Imaging Science in Dentistry 2013; 43(2): 77-84.

Published online: 14 June 2013

DOI: https://doi.org/10.5624/isd.2013.43.2.77

Effective dose from direct and indirect digital panoramic units

Gun-Sun Lee, Jin-Soo Kim, Yo-Seob Seo, Jae-Duk Kim

Department of Oral and Maxillofacial Radiology, School of Dentistry, Oral Biology Research Institute, Chosun University, Gwangju, Korea.

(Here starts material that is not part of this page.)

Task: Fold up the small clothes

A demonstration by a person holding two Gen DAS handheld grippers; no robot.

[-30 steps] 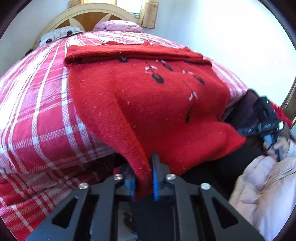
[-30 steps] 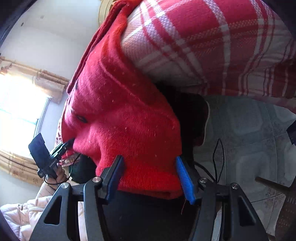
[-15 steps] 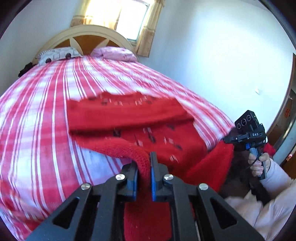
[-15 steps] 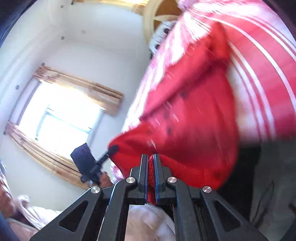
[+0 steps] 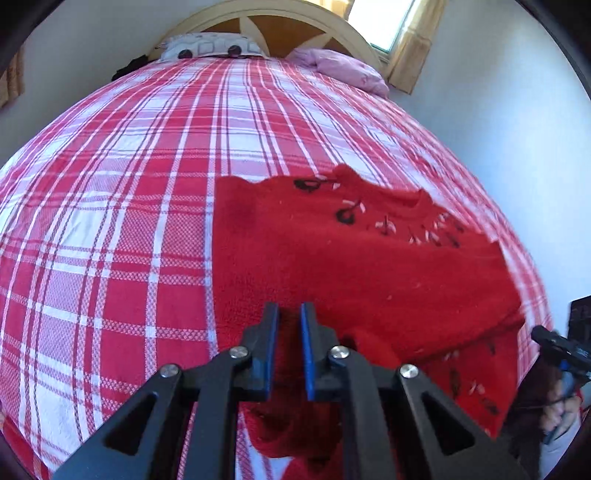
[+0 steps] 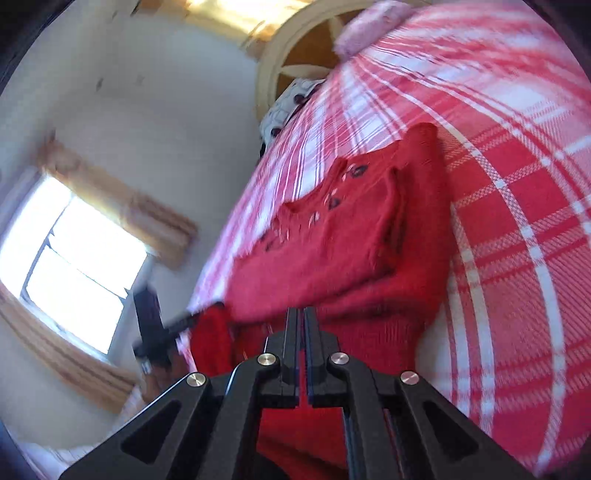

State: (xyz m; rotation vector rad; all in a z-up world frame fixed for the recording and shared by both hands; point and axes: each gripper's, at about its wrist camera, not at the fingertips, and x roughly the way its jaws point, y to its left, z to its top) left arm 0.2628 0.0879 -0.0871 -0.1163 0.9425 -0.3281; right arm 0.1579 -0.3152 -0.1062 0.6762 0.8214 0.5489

Correspondence to: Prof. Jae-Duk Kim. Department of Oral and Maxillofacial Radiology, School of Dentistry, Chosun University, 309 Pilmun-daero, Dong-gu, Gwangju 501-759, Korea. Tel) 82-62-220-3880, Fax) 82-62-227-0270, jdakim@chosun.ac.kr

Received 29 September 2012       Revised 30 October 2012       Accepted 7 November 2012

Copyright © 2013 by Korean Academy of Oral and Maxillofacial Radiology

(open-access):

This is an Open Access article distributed under the terms of the Creative Commons Attribution Non-Commercial License (http://creativecommons.org/licenses/by-nc/3.0/) which permits unrestricted non-commercial use, distribution, and reproduction in any medium, provided the original work is properly cited.

Abstract

Purpose

This study aimed to provide comparative measurements of the effective dose from direct and indirect digital panoramic units according to phantoms and exposure parameters.

Materials and Methods

Dose measurements were carried out using a head phantom representing an average man (175 cm tall, 73.5 kg male) and a limbless whole body phantom representing an average woman (155 cm tall, 50 kg female). Lithium fluoride thermoluminescent dosimeter (TLD) chips were used for the dosimeter. Two direct and 2 indirect digital panoramic units were evaluated in this study. Effective doses were derived using 2007 International Commission on Radiological Protection (ICRP) recommendations.

Results

The effective doses of the 4 digital panoramic units ranged between 8.9 µSv and 37.8 µSv. By using the head phantom, the effective doses from the direct digital panoramic units (37.8 µSv, 27.6 µSv) were higher than those from the indirect units (8.9 µSv, 15.9 µSv). The same panoramic unit showed the difference in effective doses according to the gender of the phantom, numbers and locations of TLDs, and kVp.

Conclusion

To reasonably assess the radiation risk from various dental radiographic units, the effective doses should be obtained with the same numbers and locations of TLDs, and with standard hospital exposure. After that, it is necessary to survey the effective doses from various dental radiographic units according to the gender with the corresponding phantom.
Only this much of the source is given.